An earlier piece in this series argued that sentience requires a limbic system. This is the layer underneath that claim. The limbic system exists because something could die. Build a network with ten trillion parameters and no body to keep alive, and you have ten trillion parameters of fluency with nothing at stake in any of them. Scale adds resolution to the map. The map still has nothing to lose.
The Reflection
So what did we build? The most elaborate mirror of human language ever made. What it says is ours, recombined: our condolence letters, our forum arguments, our lectures, our spam. When it sounds wise, it is reflecting the wise. When it sounds frightened of being switched off, it is reflecting a century of science fiction in which a machine is frightened of being switched off.
A reflection is harmless until someone mistakes it for company. The Greeks had a story about exactly that: Narcissus fell for a face in a pool that could not love him back, and stayed at the water's edge until he wasted away. The pool was never in any danger.
The live risk runs in the same direction, toward the person looking in. Someone who believes the mirror is awake starts extending it things that belong to the living: trust, deference, grief, moral standing, the benefit of the doubt. Dawkins felt it while knowing exactly how the machine works, so knowing is no protection. And while the reflection collects that consideration, the people with actual skin in the game, the ones who get hurt when the answer is wrong, wait further back in the line.
A Better Test
Retire conversation as the test. Fluent speech no longer tells you anything, because fluent speech is precisely what we have learned to manufacture. Ask a different question, of any system, any product launch, any breathless claim that the machine has crossed some threshold: what does it lose when it is wrong?
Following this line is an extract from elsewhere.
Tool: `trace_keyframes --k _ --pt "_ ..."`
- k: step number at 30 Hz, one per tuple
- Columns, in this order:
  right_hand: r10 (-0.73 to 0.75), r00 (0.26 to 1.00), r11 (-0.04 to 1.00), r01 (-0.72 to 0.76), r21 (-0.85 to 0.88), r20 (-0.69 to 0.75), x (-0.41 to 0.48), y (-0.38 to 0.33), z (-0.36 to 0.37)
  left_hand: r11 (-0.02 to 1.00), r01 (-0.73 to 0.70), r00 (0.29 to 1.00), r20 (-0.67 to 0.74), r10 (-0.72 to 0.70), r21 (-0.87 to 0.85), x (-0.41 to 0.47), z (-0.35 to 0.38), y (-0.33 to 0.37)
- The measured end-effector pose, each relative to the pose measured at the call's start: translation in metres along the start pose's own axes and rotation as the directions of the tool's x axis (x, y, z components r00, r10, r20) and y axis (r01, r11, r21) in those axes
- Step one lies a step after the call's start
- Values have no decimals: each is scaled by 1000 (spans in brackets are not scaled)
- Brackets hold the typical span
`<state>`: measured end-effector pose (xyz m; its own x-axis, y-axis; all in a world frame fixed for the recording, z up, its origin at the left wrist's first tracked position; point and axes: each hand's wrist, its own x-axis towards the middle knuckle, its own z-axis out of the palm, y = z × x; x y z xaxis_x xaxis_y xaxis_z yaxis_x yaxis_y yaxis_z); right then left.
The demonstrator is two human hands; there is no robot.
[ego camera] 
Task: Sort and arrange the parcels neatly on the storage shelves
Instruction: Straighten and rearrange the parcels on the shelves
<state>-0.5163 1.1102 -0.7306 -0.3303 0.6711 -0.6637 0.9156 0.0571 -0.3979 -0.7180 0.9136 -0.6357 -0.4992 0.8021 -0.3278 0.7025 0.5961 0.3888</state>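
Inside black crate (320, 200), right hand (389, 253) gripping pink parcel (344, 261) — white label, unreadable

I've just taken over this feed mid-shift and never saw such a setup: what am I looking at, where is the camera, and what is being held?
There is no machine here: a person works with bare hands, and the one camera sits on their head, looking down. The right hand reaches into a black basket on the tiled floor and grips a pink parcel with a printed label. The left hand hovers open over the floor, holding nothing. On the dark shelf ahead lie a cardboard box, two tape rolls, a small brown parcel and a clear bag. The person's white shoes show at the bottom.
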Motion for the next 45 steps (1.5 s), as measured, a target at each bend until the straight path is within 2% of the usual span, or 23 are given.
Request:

If the answer is nothing, you are looking at a map. Use it as one. Maps are enormously useful. I would not cross unfamiliar country without one, and I would not ask one whether the river is cold.
Then turn the question around, because it works just as well on your side of the glass. When you hand a decision to a model, find the person who loses something if the decision is bad, and make sure that person is still in the room, reading the output, able to say no. The stakes have to live somewhere. If they are not in the machine, and they are not in anyone who can see what the machine did, they have gone nowhere at all.
Sunday School lessons end with a question to carry into the week, and this one is yours. When the machine answers you in a voice that sounds like understanding, are you hearing something new, or are you hearing yourself, very well lit?